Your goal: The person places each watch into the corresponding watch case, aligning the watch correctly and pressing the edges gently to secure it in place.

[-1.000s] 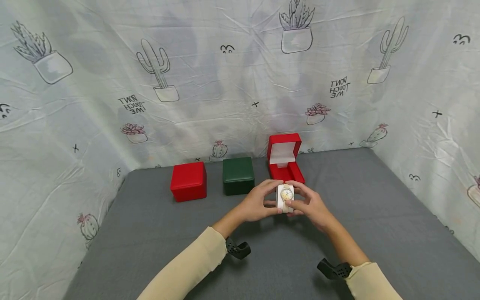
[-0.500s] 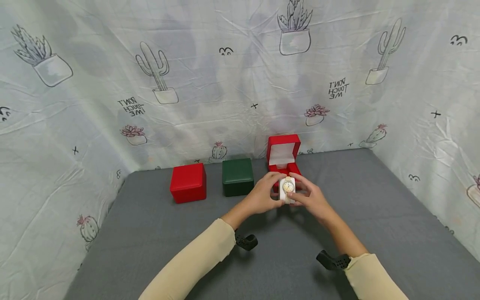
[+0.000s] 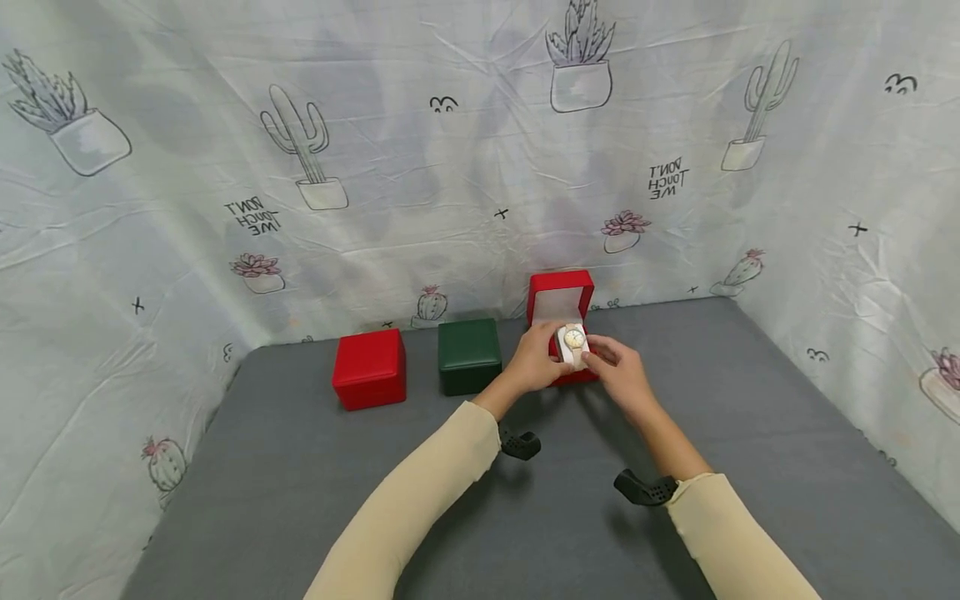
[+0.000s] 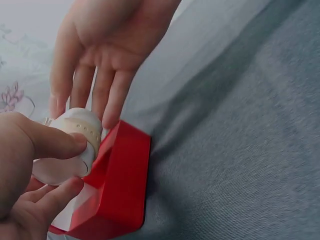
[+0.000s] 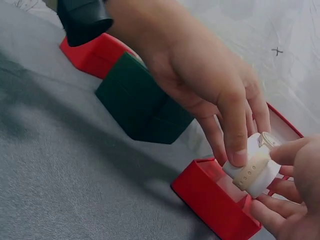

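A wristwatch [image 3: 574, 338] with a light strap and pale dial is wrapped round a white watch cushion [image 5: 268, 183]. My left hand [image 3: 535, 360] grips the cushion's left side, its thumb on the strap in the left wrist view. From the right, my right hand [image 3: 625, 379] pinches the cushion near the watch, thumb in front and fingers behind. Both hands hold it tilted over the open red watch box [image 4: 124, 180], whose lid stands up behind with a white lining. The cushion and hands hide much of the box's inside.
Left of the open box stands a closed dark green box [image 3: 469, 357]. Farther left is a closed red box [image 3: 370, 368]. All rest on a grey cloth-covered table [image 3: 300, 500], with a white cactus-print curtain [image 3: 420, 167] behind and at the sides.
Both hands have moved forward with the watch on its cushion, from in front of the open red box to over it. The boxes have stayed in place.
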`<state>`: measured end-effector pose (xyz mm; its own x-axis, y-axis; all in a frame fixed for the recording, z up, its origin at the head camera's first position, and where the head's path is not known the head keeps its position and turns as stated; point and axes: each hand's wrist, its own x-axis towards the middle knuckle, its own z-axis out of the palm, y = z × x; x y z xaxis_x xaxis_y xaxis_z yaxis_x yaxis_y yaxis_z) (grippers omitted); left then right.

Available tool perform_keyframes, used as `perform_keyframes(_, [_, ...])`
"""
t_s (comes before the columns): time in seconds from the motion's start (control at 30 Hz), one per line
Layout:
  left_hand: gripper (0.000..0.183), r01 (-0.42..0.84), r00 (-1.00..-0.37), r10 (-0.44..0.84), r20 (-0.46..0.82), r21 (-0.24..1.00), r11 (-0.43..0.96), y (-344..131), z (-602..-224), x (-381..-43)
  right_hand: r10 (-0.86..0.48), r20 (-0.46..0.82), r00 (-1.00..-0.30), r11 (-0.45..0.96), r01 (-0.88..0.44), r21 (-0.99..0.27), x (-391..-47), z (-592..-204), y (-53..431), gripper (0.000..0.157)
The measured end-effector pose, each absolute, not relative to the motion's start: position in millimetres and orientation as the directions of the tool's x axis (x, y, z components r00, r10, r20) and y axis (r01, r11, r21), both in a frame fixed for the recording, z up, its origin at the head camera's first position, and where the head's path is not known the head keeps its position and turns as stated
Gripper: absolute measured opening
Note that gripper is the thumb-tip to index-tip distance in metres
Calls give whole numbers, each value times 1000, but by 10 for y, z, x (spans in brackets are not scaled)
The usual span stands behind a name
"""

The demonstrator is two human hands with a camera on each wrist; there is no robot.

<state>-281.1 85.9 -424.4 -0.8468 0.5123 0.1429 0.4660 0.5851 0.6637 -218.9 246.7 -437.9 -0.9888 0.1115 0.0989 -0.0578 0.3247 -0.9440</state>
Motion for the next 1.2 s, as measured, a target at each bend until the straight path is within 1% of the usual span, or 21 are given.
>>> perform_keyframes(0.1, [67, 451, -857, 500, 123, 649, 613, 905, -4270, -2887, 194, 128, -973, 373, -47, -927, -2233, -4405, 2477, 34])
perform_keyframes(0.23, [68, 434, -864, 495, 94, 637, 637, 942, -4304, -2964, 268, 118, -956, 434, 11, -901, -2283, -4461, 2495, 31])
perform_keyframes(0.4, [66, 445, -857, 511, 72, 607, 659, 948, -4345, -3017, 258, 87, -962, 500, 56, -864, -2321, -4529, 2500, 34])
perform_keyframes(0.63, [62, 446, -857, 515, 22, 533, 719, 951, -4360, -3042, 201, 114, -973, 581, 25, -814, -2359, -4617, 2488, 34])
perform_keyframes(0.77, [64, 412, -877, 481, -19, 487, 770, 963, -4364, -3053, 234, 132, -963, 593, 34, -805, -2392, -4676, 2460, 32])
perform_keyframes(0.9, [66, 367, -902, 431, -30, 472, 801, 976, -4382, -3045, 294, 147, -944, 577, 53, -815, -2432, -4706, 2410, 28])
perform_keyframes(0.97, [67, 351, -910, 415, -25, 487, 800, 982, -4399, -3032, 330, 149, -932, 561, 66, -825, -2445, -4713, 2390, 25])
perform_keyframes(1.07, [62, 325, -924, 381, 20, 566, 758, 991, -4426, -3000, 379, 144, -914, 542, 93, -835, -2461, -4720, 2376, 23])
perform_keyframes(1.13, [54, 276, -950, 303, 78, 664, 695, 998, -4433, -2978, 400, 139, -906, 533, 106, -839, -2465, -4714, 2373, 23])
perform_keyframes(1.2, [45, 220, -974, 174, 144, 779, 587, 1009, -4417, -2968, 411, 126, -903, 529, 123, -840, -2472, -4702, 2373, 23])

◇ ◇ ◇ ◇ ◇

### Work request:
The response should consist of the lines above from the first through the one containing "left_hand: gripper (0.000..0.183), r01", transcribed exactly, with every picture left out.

### Output for this exercise:
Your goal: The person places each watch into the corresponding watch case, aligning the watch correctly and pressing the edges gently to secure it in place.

[-1.000s] 
[-0.500s] 
[+0.000s] 
[+0.000s] 
[+0.000s] 

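A wristwatch [image 3: 574, 338] with a light strap and pale dial is wrapped round a white watch cushion [image 5: 268, 183]. My left hand [image 3: 535, 360] grips the cushion's left side, its thumb on the strap in the left wrist view. From the right, my right hand [image 3: 625, 379] pinches the cushion near the watch, thumb in front and fingers behind. Both hands hold it tilted over the open red watch box [image 4: 124, 180], whose lid stands up behind with a white lining. The cushion and hands hide much of the box's inside.
Left of the open box stands a closed dark green box [image 3: 469, 357]. Farther left is a closed red box [image 3: 370, 368]. All rest on a grey cloth-covered table [image 3: 300, 500], with a white cactus-print curtain [image 3: 420, 167] behind and at the sides.
Both hands have moved forward with the watch on its cushion, from in front of the open red box to over it. The boxes have stayed in place.
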`<state>`: measured end-effector pose (xyz mm; its own x-axis, y-axis; all in a frame fixed for the recording, z up, its origin at the head camera's first position, and where the head's path is not known the head keeps its position and turns as stated; point and axes: each hand's wrist, its own x-axis towards the middle knuckle, its own z-axis out of the palm, y = z × x; x y z xaxis_x xaxis_y xaxis_z yaxis_x yaxis_y yaxis_z) (grippers omitted); left then right.

Available tool perform_keyframes, used as `perform_keyframes(_, [_, ...])`
"""
t_s (comes before the columns): time in seconds from the motion's start (control at 30 Hz), one per line
Layout:
  left_hand: gripper (0.000..0.183), r01 (-0.42..0.84), r00 (-1.00..-0.37), r10 (-0.44..0.84), r20 (-0.46..0.82), r21 (-0.24..1.00), r11 (-0.43..0.96), y (-344..131), z (-602..-224), x (-381..-43)

Nothing else is part of this exercise.